19 MAYO. - Estoy en mi cuarto y pienso en mi madre. Tengo deseos de llorar. Pero mis pensamientos son hermosos y están llenos de alegría. Pienso en nuestra casa, nuestro jardín, en nosotros: niños... en el césped, la verja y mamá que vuelve a casa: «¡Niños, niños!» No pido más que tener tiempo para escribir todo esto, tiempo para escribir mis libros. Luego, no me importará morir. No vivo más que para escribir. El mundo hermoso (¡Dios mío, cuán adorable es este mundo exterior!) está ahí: me baño en él y me refresco. Pero me parece como si yo tuviera que cumplir un deber, como si alguien me hubiera impuesto una tarea que estuviera obligada a terminar. ¡Dejadme acabar, acabar sin prisa; poniendo en ella toda la belleza que pueda!
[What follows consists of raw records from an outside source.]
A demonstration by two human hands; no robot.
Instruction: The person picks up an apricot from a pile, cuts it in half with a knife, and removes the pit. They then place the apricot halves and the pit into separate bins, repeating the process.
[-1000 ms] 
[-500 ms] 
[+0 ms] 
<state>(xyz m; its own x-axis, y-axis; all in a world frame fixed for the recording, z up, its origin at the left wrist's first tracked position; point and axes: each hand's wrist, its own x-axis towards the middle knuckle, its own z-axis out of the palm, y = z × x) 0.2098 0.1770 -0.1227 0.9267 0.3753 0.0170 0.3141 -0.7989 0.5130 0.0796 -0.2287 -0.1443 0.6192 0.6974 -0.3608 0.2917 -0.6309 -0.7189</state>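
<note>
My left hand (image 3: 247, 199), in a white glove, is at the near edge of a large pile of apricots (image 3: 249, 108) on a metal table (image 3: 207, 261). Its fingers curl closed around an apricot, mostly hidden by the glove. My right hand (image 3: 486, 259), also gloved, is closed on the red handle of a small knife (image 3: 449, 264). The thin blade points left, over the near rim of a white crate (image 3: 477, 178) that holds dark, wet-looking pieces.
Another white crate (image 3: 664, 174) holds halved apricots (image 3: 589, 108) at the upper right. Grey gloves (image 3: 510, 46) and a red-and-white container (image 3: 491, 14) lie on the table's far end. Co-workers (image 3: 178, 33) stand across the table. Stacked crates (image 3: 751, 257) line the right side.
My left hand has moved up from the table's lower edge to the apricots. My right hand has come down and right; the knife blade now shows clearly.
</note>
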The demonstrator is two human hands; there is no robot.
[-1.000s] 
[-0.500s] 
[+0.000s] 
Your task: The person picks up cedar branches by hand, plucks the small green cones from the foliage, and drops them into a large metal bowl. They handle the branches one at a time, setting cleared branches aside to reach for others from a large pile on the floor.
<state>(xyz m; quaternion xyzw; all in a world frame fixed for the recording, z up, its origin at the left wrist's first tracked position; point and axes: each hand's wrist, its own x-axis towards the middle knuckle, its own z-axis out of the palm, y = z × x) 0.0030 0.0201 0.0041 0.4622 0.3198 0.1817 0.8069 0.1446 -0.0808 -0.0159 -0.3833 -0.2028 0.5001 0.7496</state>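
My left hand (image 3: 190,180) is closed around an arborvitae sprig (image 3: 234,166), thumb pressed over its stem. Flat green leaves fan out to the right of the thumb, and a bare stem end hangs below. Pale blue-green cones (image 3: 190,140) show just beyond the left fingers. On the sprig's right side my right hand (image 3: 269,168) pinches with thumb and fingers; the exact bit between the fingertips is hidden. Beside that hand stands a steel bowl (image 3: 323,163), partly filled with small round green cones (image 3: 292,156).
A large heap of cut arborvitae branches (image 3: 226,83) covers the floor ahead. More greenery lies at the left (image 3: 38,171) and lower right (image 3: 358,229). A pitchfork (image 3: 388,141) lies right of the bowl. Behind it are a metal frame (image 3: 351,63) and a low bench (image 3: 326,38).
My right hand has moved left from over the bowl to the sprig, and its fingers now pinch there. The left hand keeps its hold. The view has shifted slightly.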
Mi madrecita, mi estrella, mi valor, mi mía. Me parece ahora vivir en ella. Vivimos en el mismo mundo. No es del todo este mundo, tampoco es del todo otro mundo. La gente no me importa: la idea de la gloria y del éxito no es nada, menos que nada. Quiero muy tiernamente a mi familia y a algunas otras personas. Quiero de la buena y vieja manera, de todo corazón, a mi marido.

No existe ni una sola alma que sepa dónde está. Ella lentamente se va, mientras medita todas estas cosas, mientras de pregunta cómo podrá expresarlas a su gusto, sólo pidiendo tiempo y paz.